Towards Zero - Agatha Christie [46]
Inspector Leach looked shocked at having such ideas attributed to him.
They went back into the dining room and Leach said his next little piece. This was on the subject of fingerprints—a matter of routine—elimination of those of the household in the dead woman’s bedroom.
Everyone expressed willingness—almost eagerness—to have their fingerprints taken. They were shepherded into the library for that purpose, where Detective Sergeant Jones was waiting for them with his little roller.
Battle and Leach began on the servants.
Nothing very much was to be got from them. Hurstall explained his system of locking up the house and swore that he had found it untouched in the morning. There were no signs of any entry by an intruder. The front door, he explained, had been left on the latch. That is to say, it was not bolted, but could be opened from outside with a key. It was left like that because Mr. Nevile had gone over to Easterhead Bay and would be back late.
“Do you know what time he came in?”
“Yes, sir, I think it was about half past two. Someone came back with him, I think. I heard voices and then a car drive away and then I heard the door close and Mr. Nevile come upstairs.”
“What time did he leave here last night for Easterhead Bay?”
“About twenty past ten. I heard the door close.”
Leach nodded. There did not seem to be much more to be got from Hurstall at the moment. He interviewed the others. They were all disposed to be nervous and frightened, but no more so than was natural under the circumstances.
Leach looked questioningly at his uncle as the door closed behind the slightly hysterical kitchenmaid, who had tailed the procession.
Battle said: “Have the housemaid back—not the pop-eyed one—the tall thin bit of vinegar. She knows something.”
Emma Wales was clearly uneasy. It alarmed her that this time it was the big square elderly man who took upon himself the task of questioning her.
“I’m just going to give you a bit of advice, Miss Wales,” he said pleasantly. “It doesn’t do, you know, to hold anything back from the police. Makes them look at you unfavourably, if you understand what I mean—”
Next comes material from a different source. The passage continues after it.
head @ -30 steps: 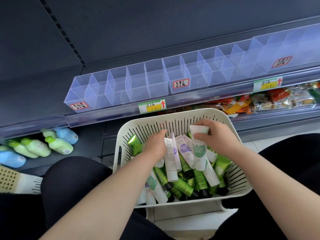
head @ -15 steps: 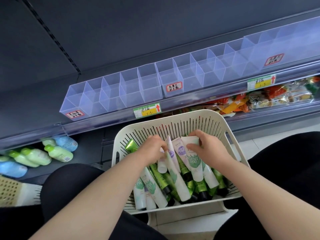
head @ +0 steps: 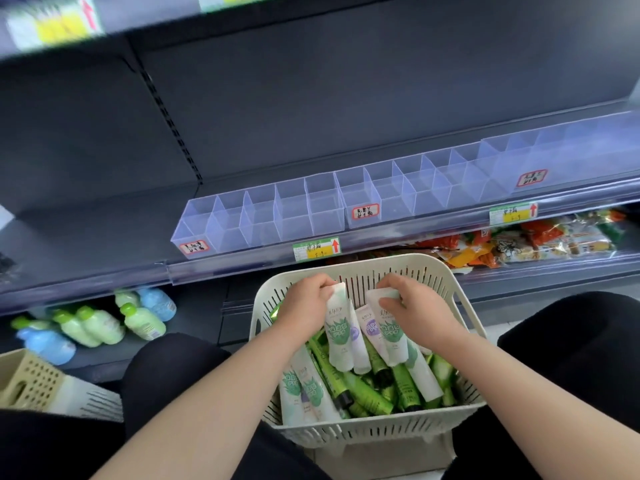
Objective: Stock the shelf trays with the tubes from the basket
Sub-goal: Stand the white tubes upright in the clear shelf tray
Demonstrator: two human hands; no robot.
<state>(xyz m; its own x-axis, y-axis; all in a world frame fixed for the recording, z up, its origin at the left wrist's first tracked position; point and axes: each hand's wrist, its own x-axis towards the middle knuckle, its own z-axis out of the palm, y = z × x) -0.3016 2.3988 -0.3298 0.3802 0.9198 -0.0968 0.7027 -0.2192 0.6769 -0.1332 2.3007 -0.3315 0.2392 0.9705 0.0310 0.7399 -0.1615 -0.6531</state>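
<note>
Left hand (head: 306, 301) grips white tube (head: 337, 341); right hand (head: 414, 308) pinches second white tube (head: 391, 337), both at basket (head: 346, 436) far rim. Green tubes (head: 363, 389) heaped below. Clear shelf trays (head: 263, 218) open-topped just beyond.

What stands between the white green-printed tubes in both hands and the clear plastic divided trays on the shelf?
Nothing visible. The left hand grips a white green-printed tube, the right hand a matching tube, above the cream slotted basket. Beyond its far rim, the clear divided trays stand open-topped, no stock visible inside.
</note>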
Emma Wales protested indignantly but uneasily:
“I’m sure I never—”
“Now, now.” Battle held up a large square hand. “You saw something or else you heard something—what was it?”
“I didn’t exactly hear it—I mean I couldn’t help hearing it—Mr. Hurstall, he heard it too. And I don’t think, not for a moment I don’t, that it had anything to do with the murder.”
“Probably not, probably not. Just tell us what it was.”
“Well, I was going up to bed. Just after ten it was—and I’d slipped along first to put Miss Aldin’s hot water bottle in her bed. Summer or winter she always has one, and so of course I had to pass right by her ladyship’s door.”
“Go on,” said Battle.
“And I heard her and Mr. Nevile going at it hammer and tongs. Voices right up. Shouting, he was. Oh, it was a proper quarrel!”
“Remember exactly what was said?”
“Well, I wasn’t really listening as you might say.”
“No. But still you must have heard some of the words.”
“Her ladyship was saying as she wouldn’t have something or other going on in her house and Mr. Nevile was saying, ‘Don’t you dare say anything against her.’ All worked up he was.”
Battle, with an expressionless face, tried once more, but he could get no more out of her. In the end he dismissed the woman.
He and Jim looked at each other. Leach said, after a minute or two:
“Jones ought to be able to tell us something about those prints by now.”
Battle asked:
“Who’s doing the rooms?”
“Williams. He’s a good man. He won’t miss anything.”
“You’re keeping the occupants out of them?”
“Yes, until Williams has finished.”
The door opened at that minute and young Williams put his head in.
“There’s something I’d like you to see. In Mr. Nevile Strange’s room.”
They got up and followed him to the suite on the west side of the house.